Segment Start: Listed records

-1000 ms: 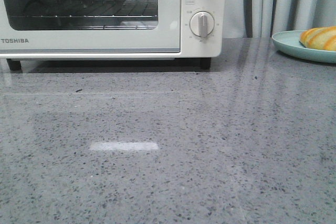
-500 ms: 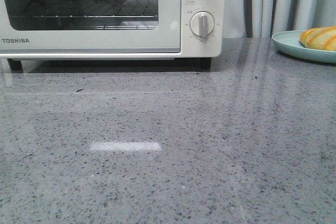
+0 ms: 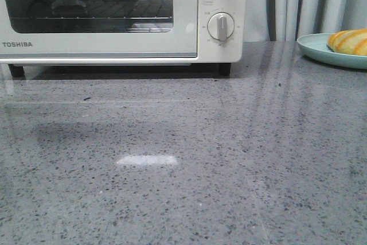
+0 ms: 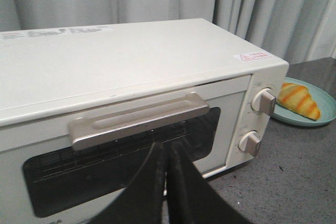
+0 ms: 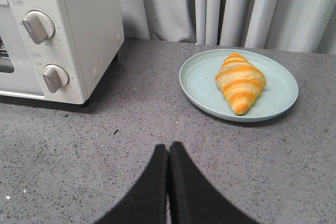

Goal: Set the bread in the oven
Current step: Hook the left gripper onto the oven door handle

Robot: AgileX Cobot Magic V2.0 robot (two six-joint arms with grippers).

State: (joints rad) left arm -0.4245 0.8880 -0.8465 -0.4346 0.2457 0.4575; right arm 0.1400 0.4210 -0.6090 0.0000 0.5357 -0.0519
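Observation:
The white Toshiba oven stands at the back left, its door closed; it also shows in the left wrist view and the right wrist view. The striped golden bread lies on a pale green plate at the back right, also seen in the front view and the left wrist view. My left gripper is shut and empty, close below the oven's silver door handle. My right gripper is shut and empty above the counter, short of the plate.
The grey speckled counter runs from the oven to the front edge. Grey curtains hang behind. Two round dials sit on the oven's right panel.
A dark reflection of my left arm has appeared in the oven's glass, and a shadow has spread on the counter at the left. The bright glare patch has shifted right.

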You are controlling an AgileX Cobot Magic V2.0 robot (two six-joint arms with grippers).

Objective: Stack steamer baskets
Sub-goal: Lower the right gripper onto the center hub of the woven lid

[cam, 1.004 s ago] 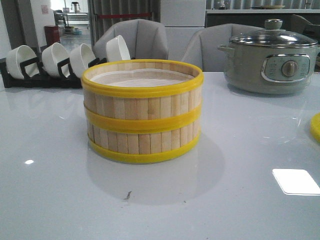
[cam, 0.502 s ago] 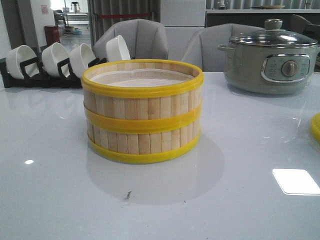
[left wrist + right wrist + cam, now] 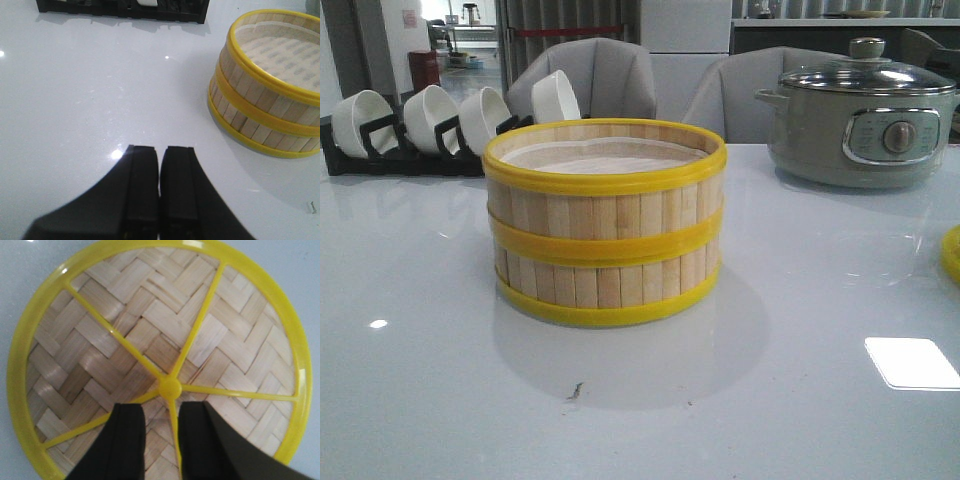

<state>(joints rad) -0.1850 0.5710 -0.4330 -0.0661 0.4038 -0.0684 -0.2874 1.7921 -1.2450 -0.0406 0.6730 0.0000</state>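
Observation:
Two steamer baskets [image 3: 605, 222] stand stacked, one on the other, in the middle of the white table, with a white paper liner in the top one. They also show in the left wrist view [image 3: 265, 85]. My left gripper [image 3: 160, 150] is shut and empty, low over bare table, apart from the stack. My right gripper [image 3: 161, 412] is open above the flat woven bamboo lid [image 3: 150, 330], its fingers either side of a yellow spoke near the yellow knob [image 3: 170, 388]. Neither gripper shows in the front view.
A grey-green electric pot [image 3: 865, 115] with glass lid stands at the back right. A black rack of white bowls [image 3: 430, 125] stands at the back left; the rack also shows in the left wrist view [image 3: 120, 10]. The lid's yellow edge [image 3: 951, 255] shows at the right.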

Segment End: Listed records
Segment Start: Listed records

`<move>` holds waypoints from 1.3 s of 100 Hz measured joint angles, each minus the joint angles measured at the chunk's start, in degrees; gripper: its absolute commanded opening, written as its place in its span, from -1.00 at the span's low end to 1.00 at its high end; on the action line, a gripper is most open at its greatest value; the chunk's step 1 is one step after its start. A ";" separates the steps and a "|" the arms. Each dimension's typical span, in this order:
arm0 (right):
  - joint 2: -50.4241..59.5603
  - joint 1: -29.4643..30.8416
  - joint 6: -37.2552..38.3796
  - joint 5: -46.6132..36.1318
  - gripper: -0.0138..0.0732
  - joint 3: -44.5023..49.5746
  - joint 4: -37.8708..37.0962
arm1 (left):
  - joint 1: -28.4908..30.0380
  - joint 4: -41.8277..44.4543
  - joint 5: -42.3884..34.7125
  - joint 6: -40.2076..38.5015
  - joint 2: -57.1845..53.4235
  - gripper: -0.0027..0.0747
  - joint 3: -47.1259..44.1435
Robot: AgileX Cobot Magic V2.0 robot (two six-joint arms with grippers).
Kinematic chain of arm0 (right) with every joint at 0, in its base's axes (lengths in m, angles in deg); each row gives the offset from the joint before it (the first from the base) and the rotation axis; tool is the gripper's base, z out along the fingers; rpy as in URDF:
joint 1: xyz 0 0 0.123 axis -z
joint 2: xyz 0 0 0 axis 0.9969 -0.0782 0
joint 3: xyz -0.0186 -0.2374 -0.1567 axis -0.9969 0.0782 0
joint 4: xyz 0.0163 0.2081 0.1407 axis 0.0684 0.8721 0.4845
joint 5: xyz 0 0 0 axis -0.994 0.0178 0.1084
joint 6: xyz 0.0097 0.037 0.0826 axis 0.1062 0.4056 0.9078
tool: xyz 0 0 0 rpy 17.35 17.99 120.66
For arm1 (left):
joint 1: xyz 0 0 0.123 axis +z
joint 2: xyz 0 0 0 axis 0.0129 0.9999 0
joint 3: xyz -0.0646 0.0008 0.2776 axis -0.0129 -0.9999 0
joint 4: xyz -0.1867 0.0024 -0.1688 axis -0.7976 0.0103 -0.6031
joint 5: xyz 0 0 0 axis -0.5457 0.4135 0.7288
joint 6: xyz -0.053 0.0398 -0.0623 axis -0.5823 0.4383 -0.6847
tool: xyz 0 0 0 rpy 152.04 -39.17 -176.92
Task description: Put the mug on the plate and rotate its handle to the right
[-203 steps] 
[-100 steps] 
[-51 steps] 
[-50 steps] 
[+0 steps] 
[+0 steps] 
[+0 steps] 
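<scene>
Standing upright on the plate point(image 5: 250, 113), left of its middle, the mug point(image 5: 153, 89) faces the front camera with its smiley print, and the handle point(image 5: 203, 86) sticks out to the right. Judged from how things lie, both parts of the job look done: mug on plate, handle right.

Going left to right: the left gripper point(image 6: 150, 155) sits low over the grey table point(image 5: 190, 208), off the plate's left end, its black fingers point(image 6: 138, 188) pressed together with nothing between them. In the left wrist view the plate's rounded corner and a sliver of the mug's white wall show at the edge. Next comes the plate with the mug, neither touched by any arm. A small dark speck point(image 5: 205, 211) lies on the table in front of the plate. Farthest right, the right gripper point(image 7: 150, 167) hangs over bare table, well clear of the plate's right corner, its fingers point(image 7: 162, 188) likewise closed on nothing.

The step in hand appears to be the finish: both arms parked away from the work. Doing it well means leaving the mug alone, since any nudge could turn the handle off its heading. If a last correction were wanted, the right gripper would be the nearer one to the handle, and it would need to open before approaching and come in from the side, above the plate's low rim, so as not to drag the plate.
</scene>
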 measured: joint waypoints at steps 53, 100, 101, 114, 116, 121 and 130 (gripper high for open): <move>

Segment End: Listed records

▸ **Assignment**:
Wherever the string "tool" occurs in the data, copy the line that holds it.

▸ **Output for this exercise**:
Kinematic chain of arm0 (right) with every joint at 0, in its base's axes (lengths in m, angles in deg); each row gives the offset from the joint before it (the first from the base) and the rotation axis; tool is the gripper's base, z out along the fingers; rpy as in URDF:
tool: xyz 0 0 0 rpy 17.35 17.99 120.66
tool: xyz 0 0 0 rpy 152.04 -39.17 -176.92

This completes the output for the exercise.